6. The percentage under the column “retained percentage” for the Sunrise Field in the table under item (g) of Exhibit H to the Purchase and Sale Agreement is amended to read 72.222222%. The percentage under the column “Applicable Percentage” for the Sunrise Field in the table under item (2) of Exhibit U to the Purchase and Sale Agreement is amended to read 27.777778%.
7. The various footnotes “*”in Exhibit J to the Purchase and Sale Agreement are each changed to reference Section 5.08(c) of the Purchase and Sale Agreement (instead of Section 3.09(c) or 5.09(c), which do not exist).
8. The form of Transition Agreement to be executed at the closing under the Purchase and Sale Agreement shall be amended to clarify and provide in Section 3(b) that the Operating Services (as defined therein) may also include without limitation the drilling, sidetracking, deepening, re-working, shutting-in and plugging of xxxxx (whether existing or not yet spud) on or allocated (in whole or in part) to the Properties (as defined in the Transition Agreement).

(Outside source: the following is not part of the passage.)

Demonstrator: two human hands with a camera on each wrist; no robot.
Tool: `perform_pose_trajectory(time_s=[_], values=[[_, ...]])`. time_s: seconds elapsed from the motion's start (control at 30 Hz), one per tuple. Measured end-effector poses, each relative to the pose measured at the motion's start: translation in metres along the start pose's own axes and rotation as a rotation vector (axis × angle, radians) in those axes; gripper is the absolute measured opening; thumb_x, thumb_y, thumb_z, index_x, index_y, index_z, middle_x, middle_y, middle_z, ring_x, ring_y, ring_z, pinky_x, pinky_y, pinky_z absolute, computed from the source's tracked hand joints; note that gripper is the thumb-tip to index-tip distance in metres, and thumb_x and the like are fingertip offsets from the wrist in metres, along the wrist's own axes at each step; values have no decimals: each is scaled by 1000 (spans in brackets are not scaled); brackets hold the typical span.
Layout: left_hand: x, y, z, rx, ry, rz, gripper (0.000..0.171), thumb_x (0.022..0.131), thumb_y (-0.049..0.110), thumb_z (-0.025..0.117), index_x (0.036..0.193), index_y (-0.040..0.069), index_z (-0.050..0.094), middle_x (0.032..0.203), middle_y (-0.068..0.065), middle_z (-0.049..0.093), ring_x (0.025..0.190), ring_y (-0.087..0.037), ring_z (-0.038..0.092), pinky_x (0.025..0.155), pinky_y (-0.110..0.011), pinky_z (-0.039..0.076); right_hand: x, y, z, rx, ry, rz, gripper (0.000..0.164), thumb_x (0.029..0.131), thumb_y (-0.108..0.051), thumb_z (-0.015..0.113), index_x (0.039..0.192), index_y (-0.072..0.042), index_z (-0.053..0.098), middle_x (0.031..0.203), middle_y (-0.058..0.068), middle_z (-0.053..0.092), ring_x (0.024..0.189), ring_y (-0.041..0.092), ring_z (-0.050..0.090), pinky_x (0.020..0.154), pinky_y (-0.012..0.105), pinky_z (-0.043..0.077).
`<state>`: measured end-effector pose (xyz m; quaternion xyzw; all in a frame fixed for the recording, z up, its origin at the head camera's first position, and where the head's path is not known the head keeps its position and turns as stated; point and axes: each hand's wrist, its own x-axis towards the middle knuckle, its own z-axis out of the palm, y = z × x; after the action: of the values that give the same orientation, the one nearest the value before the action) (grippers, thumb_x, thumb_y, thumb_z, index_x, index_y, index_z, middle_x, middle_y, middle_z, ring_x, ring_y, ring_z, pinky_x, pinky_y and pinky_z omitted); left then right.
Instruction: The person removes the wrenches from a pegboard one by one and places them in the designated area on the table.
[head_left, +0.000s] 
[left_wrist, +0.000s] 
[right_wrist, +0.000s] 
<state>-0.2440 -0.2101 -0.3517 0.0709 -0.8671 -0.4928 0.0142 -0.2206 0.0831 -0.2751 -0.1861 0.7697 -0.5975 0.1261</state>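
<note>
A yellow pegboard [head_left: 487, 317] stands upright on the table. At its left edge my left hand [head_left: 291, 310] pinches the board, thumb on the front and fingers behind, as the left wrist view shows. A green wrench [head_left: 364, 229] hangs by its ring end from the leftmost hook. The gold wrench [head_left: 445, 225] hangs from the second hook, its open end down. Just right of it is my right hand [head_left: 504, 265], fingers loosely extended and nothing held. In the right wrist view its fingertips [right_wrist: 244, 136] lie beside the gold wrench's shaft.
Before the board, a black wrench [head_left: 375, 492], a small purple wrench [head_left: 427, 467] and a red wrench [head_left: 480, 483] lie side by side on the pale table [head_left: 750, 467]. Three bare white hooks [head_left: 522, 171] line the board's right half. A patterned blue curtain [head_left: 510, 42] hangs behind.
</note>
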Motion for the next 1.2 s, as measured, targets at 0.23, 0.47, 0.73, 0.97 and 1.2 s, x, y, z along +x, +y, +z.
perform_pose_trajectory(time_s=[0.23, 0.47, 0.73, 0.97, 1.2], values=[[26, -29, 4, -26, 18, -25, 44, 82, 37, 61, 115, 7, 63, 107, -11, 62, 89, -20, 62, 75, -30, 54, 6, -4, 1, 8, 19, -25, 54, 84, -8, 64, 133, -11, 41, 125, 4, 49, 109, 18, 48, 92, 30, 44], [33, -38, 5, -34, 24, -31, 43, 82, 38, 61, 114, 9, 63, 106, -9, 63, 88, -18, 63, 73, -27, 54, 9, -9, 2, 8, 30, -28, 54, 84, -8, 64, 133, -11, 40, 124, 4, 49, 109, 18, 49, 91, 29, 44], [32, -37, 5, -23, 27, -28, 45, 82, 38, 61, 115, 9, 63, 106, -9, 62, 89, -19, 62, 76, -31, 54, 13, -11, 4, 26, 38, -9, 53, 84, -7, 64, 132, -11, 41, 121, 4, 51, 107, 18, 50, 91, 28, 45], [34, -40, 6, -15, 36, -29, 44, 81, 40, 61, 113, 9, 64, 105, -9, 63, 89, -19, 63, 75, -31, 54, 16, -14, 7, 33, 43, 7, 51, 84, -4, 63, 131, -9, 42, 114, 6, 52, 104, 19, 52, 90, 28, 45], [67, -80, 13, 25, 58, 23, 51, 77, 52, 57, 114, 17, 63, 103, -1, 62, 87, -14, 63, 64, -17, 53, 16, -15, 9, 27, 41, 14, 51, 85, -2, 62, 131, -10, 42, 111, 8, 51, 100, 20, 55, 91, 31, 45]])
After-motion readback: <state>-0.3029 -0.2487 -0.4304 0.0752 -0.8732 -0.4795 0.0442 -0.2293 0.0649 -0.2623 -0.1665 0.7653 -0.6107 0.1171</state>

9. It is the intent of the Parties that, between the Purchase and Sale Agreement and the Participation Agreement, Buyer be conveyed only an undivided one-half interest in the agreements listed on Exhibit “C” to the Participation Agreement. Accordingly, the form of Participation Agreement attached as Exhibit “Y” to the Purchase and Sale Agreement is hereby substituted with the form attached hereto as Exhibit 1.
10. All other terms and conditions of the Purchase and Sale Agreement and of the Participation Agreement remain as written and are incorporated herein by reference.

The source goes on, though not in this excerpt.